The passage in the synopsis of that report that caught my eye was this "Skyworks Solutions (SWKS) slightly increased their 3 modules RF. Avago Technologies Limited (AVGO) and TriQuint Semiconductor (TQNT) truly upped the game and "likely achieved more meaningful dollar content gains vs. SWKS on overall up PA content in the iPhone 5s."" Let's take a look at the valuation and prospects of these three Apple suppliers.
Skyworks Solutions offers analog and mixed signal semiconductors worldwide. The company provides power amplifiers and front-end solutions for smartphones. I have held these shares for some time and continue to have them in my portfolio even after their recent 20% rise over the past two months.
The company should post double-digit revenue increases for both FY2013 & FY2014. The stock sports a low five-year projected PEG of under 1 (.70). SWKS also is priced at 10x forward earnings, a discount to its five-year average (12.7). The company has met or beat earnings estimates for the last six straight quarters.
The shares currently go for under $26 a share.
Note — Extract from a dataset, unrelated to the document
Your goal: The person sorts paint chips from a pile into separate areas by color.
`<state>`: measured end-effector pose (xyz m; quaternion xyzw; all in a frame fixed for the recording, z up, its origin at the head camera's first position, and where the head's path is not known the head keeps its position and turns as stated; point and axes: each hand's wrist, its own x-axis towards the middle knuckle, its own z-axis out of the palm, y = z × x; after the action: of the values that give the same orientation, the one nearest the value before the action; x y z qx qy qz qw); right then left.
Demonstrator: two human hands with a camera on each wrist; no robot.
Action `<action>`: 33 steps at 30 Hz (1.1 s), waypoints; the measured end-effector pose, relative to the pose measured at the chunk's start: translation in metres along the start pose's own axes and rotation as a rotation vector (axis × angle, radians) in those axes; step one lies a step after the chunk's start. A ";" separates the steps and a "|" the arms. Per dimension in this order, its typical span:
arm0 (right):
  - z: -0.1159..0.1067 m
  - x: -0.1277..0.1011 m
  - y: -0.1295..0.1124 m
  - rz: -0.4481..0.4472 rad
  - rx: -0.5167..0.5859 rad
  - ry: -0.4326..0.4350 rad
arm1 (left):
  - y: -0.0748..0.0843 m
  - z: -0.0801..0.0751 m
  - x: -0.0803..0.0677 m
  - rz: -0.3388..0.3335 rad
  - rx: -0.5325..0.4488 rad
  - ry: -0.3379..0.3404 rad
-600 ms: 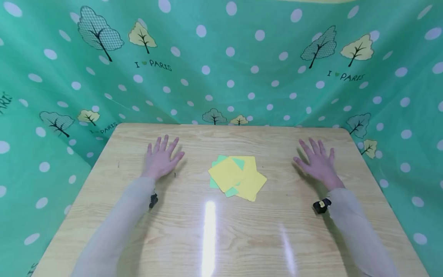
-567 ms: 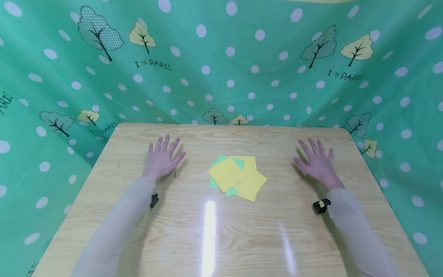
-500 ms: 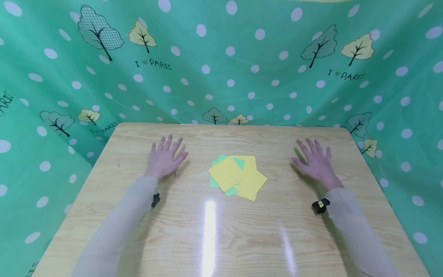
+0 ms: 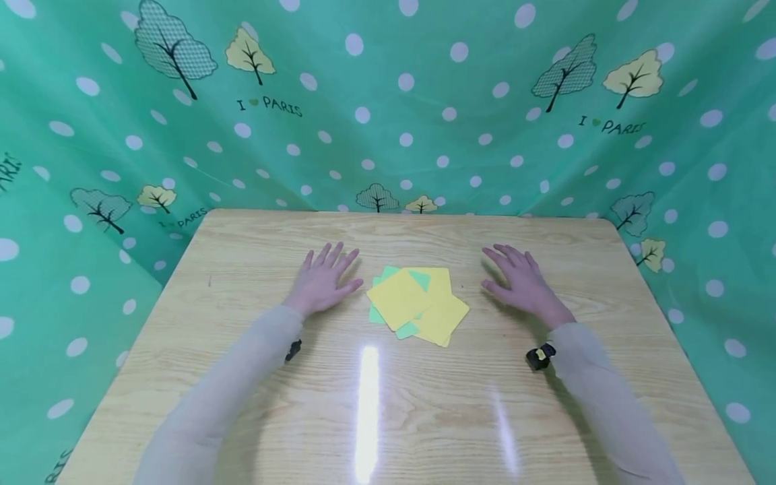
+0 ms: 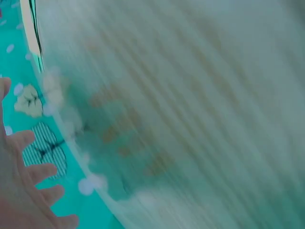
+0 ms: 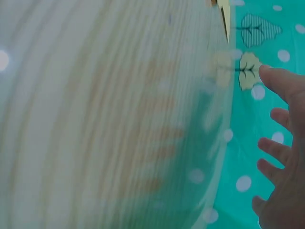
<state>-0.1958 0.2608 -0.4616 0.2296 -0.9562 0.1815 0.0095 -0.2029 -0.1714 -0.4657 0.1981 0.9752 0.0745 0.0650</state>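
Several square paper sheets, yellow [image 4: 399, 300] and light green [image 4: 407, 330], lie overlapping in a fanned pile at the middle of the table. Just left of the pile is my left hand [image 4: 324, 281], fingers spread, holding nothing. My right hand [image 4: 518, 283] hovers a short way right of the pile, its fingers apart and slightly bent, with nothing in them. In the left wrist view the left hand [image 5: 33, 186] shows at the left edge. The right wrist view has the right hand [image 6: 283, 143] along its right edge, over the tabletop.
The pale wooden table [image 4: 424, 417] carries bright light reflections in front of the pile. A green dotted cloth [image 4: 388, 101] with printed trees hangs behind the table and along both sides. Small black wrist cameras [image 4: 539, 356] sit under the sleeves.
Both hands have moved inward toward the paper pile, the left to the right and the right to the left. The papers stay in place; the view has tilted slightly.
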 end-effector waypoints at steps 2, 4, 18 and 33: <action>0.003 0.004 -0.004 -0.033 0.006 -0.004 | 0.008 0.003 -0.001 0.018 0.001 -0.005; 0.005 0.008 -0.010 -0.065 0.014 -0.006 | 0.016 0.004 -0.003 0.031 0.005 -0.005; 0.026 0.038 -0.048 -0.222 0.149 -0.127 | 0.060 0.018 -0.017 0.046 0.028 -0.065; 0.044 0.062 -0.075 -0.360 0.121 -0.285 | 0.070 0.023 -0.019 0.034 0.021 -0.139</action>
<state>-0.2150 0.1565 -0.4708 0.4197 -0.8790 0.1995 -0.1073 -0.1556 -0.1119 -0.4745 0.2201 0.9655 0.0516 0.1295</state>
The median price target of 17 analysts that cover the stock is $30. Raymond James upgraded the shares to "Strong Buy" from "Outperform" last week. Finally, the company has a solid balance sheet with over $400mm in net cash on the books (~$2 a share). ACCUMULATE
Avago Technologies engages in the design, development, and supply of analog semiconductor devices with a focus on III-V-based products. Its product portfolio is comprised of RF amplifiers, RF filters, RF front-end modules, and other communication products. Its components are found in a variety of manufacturer's smartphones. This is another holding that has been in my portfolio for months.
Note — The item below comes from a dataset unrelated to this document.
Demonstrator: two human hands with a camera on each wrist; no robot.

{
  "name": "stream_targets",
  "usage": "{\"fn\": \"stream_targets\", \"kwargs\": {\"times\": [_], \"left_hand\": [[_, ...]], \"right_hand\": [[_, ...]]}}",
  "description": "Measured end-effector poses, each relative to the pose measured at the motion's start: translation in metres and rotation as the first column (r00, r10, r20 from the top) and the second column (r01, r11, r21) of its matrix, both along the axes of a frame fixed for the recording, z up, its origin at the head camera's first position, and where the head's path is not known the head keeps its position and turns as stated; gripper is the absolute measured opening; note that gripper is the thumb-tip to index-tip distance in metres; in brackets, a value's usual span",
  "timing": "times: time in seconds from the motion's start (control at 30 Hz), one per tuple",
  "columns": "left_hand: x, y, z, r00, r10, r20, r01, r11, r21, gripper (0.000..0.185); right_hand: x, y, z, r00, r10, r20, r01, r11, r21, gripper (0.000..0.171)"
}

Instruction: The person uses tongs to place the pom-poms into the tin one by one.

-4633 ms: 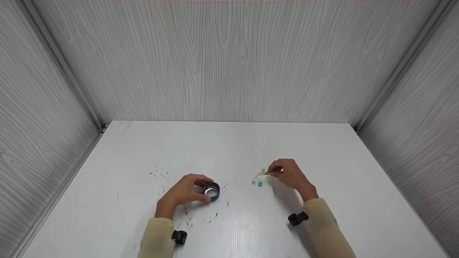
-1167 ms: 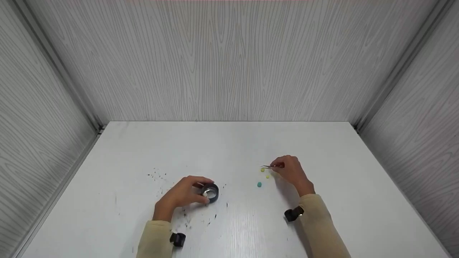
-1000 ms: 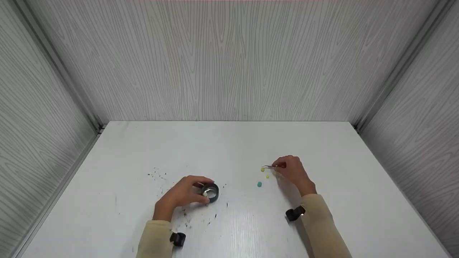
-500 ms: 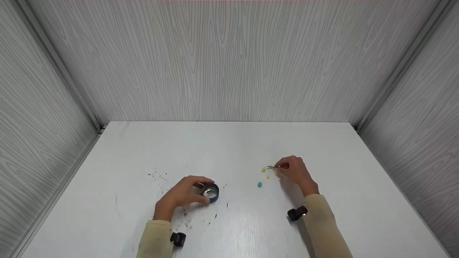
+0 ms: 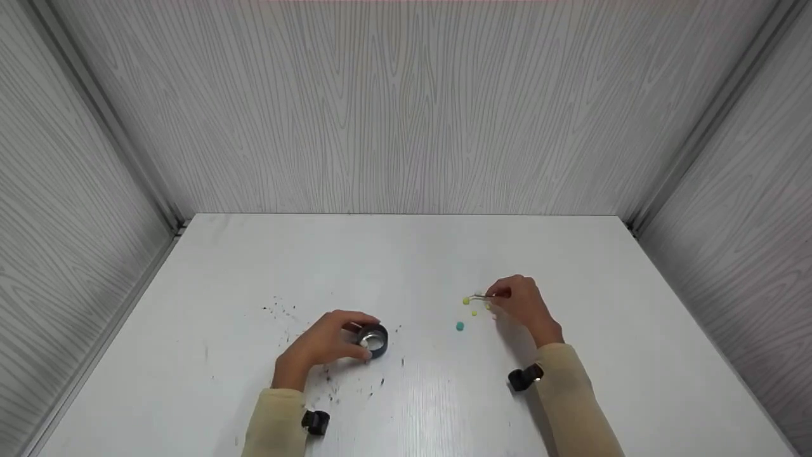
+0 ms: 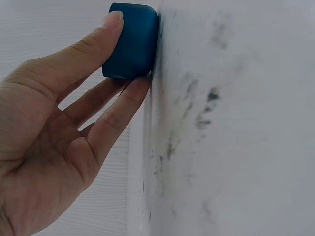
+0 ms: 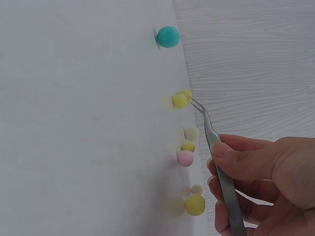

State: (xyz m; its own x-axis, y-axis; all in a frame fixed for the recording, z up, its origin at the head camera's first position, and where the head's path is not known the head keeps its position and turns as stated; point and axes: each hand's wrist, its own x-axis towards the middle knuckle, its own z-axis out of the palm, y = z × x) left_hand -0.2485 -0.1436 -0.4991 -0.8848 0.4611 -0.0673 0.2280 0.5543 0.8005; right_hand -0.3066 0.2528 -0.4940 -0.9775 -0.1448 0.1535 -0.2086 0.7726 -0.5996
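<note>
My left hand (image 5: pixel 330 339) grips a small round cup (image 5: pixel 383 346) between thumb and fingers. Its outer wall looks blue in the left wrist view, and the inside is shiny metal. The cup stands upright on the table, with a whitish ball (image 5: pixel 364 344) at its near left inner edge. In my right hand (image 5: pixel 520 304) is a pair of bent-tip tweezers (image 7: pixel 228 196), held between thumb and fingers. Its tips are right at two yellow balls (image 7: pixel 179 101) that overlap in the right wrist view. A teal ball (image 5: pixel 460 326) lies nearer to me on the table.
Close to the right hand lie a pink ball (image 7: pixel 185 158), a cream ball (image 7: pixel 192 133) and a larger yellow ball (image 7: pixel 195 205). Dark specks (image 5: pixel 279 308) mark the white table (image 5: pixel 406 254) around the left hand. Grey wood-grain panels (image 5: pixel 406 114) enclose the back and sides.
The white ball beside the teal one is gone from there; a whitish ball now shows in the cup. My right hand has shifted slightly right with the tweezers. The left hand stays put.
</note>
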Motion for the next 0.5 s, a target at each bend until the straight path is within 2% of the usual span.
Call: {"fn": "stream_targets", "kwargs": {"times": [0.2,0.5], "left_hand": [[0.001,0.001,0.003,1.0,0.0,-0.001,0.0,1.0,-0.003,0.056],[0.0,0.002,0.003,1.0,0.003,0.011,-0.003,1.0,-0.012,0.056]], "right_hand": [[0.0,0.002,0.001,1.0,-0.002,-0.024,0.002,1.0,0.009,0.014],[0.005,-0.004,0.011,0.998,0.025,-0.061,-0.027,0.999,-0.033,0.014]]}}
The company is well positioned for the LTE build out happening globally. Revenue growth is projected to accelerate to over 15% in FY2014 after tracking to a 6% to 7% gain this fiscal year. The shares are priced at a little over 12x forward earnings, just slightly below its five-year average (13.1).
Avago has significantly beat earnings estimates each of the last three quarters, and beat the consensus for six straight quarters. In addition, the shares pay a 2.4% dividend yield. JMP upgraded the shares to a "Buy" earlier in the week and I would expect further upgrades if the new iPhones sell well. Finally, the shares are cheaper than they appear at ~$40 as the company holds more than $850mm of net cash on its balance sheet (~$3.50 a share). BUY
TriQuint Semiconductor provides radio frequency solutions and technology for mobile devices worldwide. This is my least favorite of the companies profiled in this article right now. The company posted a small loss in FY2012 and is tracking to a small earnings gain this fiscal year.
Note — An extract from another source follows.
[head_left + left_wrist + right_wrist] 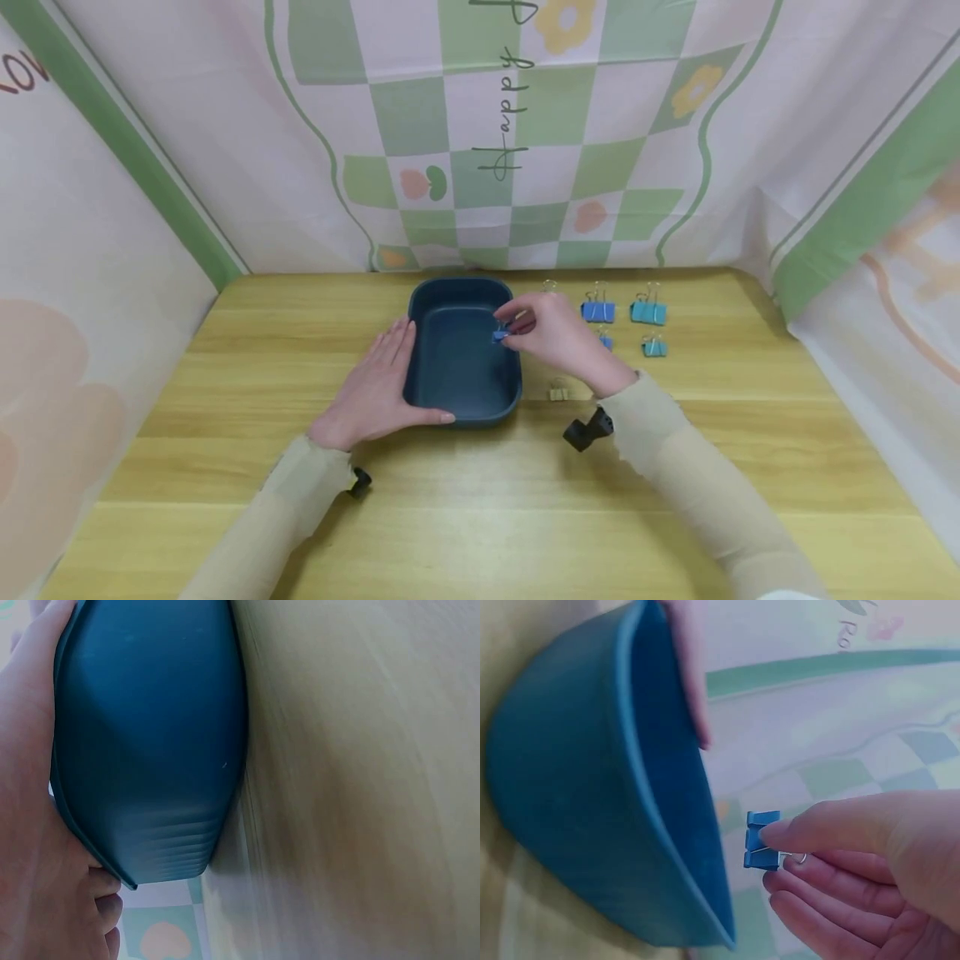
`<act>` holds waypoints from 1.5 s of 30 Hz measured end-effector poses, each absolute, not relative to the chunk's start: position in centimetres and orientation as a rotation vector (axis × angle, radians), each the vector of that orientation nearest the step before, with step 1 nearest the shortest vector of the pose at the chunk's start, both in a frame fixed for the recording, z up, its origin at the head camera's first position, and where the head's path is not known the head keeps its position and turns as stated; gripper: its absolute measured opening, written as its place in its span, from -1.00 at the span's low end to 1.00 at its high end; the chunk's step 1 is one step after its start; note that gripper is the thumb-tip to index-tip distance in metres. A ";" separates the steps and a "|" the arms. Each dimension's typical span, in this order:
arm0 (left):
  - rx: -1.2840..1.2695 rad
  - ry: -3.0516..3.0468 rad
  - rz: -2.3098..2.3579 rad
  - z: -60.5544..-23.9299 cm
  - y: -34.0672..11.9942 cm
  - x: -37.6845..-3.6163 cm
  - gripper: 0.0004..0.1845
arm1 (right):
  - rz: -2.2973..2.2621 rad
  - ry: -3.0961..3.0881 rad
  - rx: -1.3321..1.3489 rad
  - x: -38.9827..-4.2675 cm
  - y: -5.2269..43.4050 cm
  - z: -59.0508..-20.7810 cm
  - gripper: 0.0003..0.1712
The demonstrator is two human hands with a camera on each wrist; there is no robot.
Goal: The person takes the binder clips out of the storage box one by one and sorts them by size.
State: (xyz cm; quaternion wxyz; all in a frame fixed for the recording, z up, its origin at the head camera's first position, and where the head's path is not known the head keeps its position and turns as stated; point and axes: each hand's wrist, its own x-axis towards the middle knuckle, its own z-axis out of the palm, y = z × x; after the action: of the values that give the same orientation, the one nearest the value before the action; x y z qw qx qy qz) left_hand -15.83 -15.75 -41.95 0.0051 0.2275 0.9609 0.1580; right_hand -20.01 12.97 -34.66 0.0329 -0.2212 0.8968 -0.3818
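Near the middle of the head view, the right hand (558, 337) pinches a small blue binder clip (501, 334) between thumb and fingertips, holding it over the right edge of the dark blue tray (461, 400) that sits on the wooden surface (480, 500). The left hand (375, 387) lies with straight fingers flat against the tray's left wall, its thumb along the near rim. To the right of the tray, more blue clips (597, 312) stand in rows on the surface, and a small gold clip (558, 392) lies just below the right hand.
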 end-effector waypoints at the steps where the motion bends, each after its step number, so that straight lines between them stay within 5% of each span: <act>1: 0.712 3.009 0.494 -42.0 -15.8 -15.8 0.53 | -1.186 2.757 -0.653 -20.0 13.4 -34.5 -0.67; 24: 0.716 3.013 0.489 -41.9 -15.9 -15.7 0.53 | -1.166 2.933 -0.435 -20.1 25.3 -33.1 -0.63; 45: 0.735 3.022 0.469 -42.1 -15.8 -15.9 0.54 | -0.936 2.863 -0.376 -19.0 32.5 -37.5 -0.61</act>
State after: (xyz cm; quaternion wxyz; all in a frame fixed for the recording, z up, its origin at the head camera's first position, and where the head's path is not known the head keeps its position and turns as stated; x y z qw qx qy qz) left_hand -15.92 -15.81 -42.11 -0.0018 0.2336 0.9608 0.1491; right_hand -18.99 32.53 -37.52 0.0532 -0.1239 0.9418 -0.3079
Earnings are expected to jump to over 50 cents a share according to consensus in FY2014. Revenues are also projected to accelerate to just under 20% growth in FY2014 after coming in with just under 10% gains in 2013.
At $8 a share, the stock is above the current mean analyst price target of $7.75 a share held by the six analysts that cover the stock. I liked the stock much more and held the shares last year when it was trading at $5 a share and insiders were buying. I find no compelling reason to own the stock now at these levels. AVOID.